Work instructions
The answer must be every line from the listing that holds the string "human".

Exercise material
§

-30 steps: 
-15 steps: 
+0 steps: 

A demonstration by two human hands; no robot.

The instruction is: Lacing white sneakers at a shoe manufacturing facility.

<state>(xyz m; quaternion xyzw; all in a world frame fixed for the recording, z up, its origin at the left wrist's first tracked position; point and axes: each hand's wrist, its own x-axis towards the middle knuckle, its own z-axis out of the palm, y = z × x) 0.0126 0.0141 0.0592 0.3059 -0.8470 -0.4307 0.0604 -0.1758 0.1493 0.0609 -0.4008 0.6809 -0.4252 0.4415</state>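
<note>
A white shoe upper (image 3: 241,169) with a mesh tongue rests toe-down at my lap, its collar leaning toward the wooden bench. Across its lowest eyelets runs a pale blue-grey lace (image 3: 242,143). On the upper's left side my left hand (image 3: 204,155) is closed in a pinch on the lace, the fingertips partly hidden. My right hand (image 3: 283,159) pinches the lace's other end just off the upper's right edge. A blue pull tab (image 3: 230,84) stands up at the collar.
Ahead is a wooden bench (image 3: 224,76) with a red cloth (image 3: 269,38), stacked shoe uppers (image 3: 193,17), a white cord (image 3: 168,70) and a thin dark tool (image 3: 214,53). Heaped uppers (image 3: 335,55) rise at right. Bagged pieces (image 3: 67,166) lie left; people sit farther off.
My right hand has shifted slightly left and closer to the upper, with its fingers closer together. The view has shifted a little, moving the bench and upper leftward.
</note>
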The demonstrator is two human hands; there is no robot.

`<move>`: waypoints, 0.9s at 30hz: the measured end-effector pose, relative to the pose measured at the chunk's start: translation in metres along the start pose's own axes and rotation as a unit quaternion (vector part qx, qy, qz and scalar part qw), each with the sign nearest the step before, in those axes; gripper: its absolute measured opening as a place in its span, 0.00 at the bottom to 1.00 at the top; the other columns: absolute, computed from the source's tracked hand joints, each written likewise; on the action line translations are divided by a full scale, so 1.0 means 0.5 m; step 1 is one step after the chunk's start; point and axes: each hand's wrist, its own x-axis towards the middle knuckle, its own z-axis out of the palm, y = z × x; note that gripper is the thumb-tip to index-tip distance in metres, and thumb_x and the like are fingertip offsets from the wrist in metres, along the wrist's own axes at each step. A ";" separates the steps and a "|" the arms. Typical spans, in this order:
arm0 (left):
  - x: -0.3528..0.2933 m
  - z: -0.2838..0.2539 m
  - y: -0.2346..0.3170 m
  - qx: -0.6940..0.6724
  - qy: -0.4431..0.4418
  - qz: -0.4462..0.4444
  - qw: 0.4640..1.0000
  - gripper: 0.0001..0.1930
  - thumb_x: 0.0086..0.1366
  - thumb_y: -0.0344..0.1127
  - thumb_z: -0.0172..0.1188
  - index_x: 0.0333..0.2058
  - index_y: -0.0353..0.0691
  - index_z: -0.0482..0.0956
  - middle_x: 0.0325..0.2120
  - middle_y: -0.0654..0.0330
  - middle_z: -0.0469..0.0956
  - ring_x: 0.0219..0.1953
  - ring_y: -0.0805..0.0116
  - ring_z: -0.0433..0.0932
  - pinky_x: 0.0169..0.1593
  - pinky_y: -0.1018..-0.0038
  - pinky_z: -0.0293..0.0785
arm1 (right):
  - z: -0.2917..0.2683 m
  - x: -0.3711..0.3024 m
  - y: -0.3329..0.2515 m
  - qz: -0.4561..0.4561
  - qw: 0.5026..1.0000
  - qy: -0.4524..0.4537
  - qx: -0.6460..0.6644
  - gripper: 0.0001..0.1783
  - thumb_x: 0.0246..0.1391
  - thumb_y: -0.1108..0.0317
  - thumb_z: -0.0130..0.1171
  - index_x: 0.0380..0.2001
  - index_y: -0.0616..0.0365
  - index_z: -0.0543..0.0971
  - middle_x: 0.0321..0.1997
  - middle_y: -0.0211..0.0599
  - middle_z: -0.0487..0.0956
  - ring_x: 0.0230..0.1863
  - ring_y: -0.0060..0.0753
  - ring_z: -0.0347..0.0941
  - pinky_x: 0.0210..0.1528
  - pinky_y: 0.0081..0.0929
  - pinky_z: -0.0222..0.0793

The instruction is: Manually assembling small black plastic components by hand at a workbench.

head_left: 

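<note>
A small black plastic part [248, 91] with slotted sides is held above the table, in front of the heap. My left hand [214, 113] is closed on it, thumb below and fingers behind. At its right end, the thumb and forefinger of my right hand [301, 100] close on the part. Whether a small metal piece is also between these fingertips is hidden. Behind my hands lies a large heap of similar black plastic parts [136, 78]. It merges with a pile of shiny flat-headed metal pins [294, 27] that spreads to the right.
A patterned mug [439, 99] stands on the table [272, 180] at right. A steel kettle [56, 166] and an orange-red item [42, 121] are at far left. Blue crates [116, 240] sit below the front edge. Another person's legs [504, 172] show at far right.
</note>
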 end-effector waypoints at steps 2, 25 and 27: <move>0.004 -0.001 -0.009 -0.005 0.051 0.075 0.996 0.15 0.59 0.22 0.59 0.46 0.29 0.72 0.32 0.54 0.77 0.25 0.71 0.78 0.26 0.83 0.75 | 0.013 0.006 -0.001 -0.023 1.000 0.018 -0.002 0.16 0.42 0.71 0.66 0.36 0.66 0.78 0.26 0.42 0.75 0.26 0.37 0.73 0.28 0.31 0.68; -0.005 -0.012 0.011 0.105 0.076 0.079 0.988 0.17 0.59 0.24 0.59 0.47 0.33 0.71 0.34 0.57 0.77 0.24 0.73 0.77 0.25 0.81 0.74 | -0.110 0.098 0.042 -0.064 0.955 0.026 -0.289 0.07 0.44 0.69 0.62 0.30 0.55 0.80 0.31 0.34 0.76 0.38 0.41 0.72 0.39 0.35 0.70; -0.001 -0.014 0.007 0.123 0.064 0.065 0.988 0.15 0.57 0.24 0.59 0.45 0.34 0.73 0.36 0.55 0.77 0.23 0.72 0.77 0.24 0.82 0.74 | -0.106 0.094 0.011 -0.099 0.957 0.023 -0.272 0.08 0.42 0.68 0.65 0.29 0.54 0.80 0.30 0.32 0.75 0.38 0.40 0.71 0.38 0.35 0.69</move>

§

Solution to the exercise
A demonstration by two human hands; no robot.
The demonstrator is two human hands; there is no robot.

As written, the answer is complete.